## Exercise
Please copy every line of the records below that holds the word "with".
Start of Data for this exercise
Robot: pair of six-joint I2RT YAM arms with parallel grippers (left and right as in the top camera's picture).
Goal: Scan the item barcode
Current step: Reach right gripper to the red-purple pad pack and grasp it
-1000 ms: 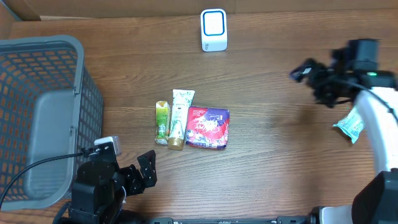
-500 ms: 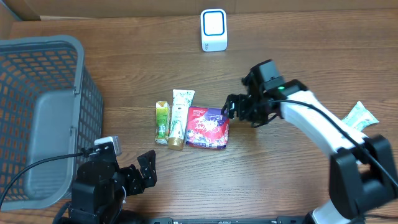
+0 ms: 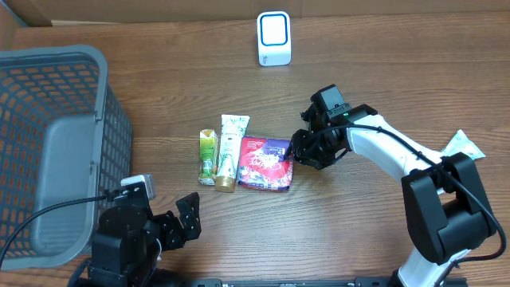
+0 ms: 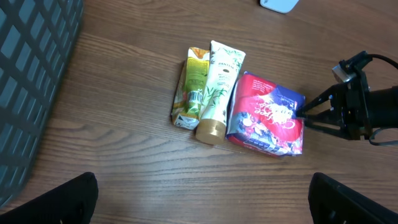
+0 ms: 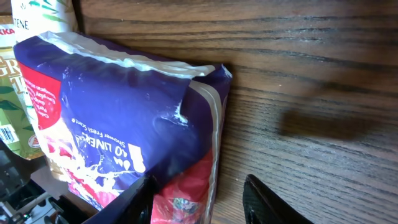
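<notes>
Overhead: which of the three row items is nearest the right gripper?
The red-and-purple liner pack, rightmost; right gripper is at its edge. White tube and green carton lie farther left.

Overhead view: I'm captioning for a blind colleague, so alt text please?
The right hand is at the right edge of a red-and-purple packet mid-table, beside a white tube and green carton; grey basket left, white scanner at top.

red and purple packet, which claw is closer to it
Right. The right claw is at the right edge of the packet; the left claw sits well apart, beyond its left side.
</notes>
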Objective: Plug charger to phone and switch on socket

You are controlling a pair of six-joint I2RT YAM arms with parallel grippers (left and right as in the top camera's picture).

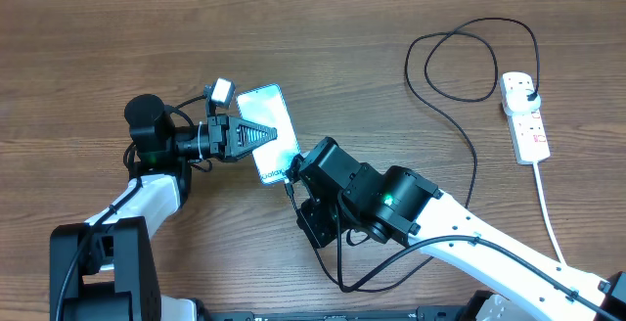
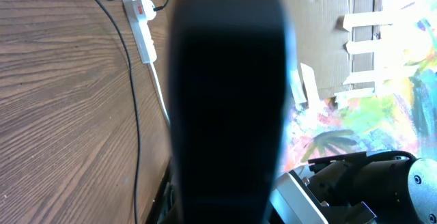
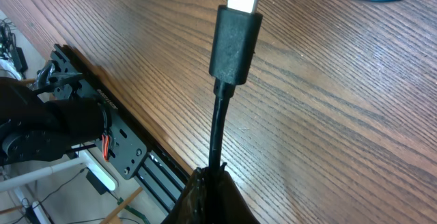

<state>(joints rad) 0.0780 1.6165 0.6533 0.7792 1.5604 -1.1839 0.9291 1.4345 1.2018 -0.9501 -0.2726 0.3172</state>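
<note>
1. Left end effector point(image 1: 262, 135): clamped narrow on the phone point(image 1: 264, 106), one finger lying across the lit screen. You see the phone left of centre over the counter point(image 1: 391, 47), screen facing up, short bottom edge towards the right arm. In the left wrist view a dark, blurred shape fills the middle of the frame.

2. Right end effector point(image 3: 212, 197): closed on the charger point(image 3: 235, 39), gripping the thin cable just behind the black connector housing. The bare metal tip points at the phone's blue-lit edge and sits just beside it. You cannot tell whether they touch.

3. Socket point(image 1: 526, 120): lies at the far right of the counter, well apart from both arms. The charger's black plug sits in its upper outlet, and the cable loops across the counter towards the right arm.
</note>
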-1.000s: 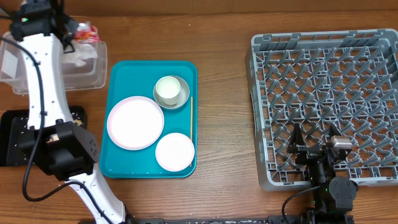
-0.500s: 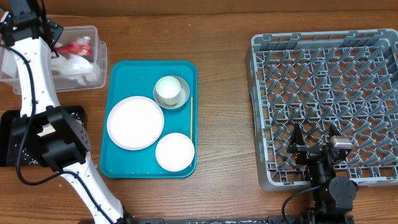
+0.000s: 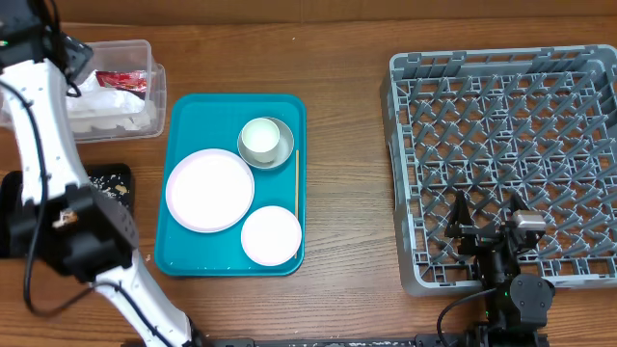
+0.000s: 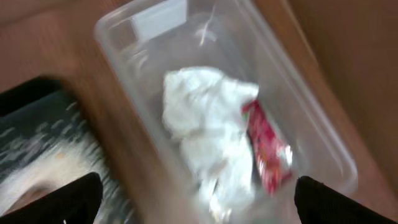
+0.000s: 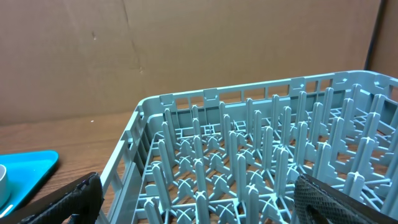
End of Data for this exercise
## Problem solution
Robot: pair of six-joint I2RT YAM arms with parallel grippers (left and right as in the top camera's picture).
You are controlling a pair of six-joint I2RT YAM arms with parallel grippers (left and right as in the top camera's picture).

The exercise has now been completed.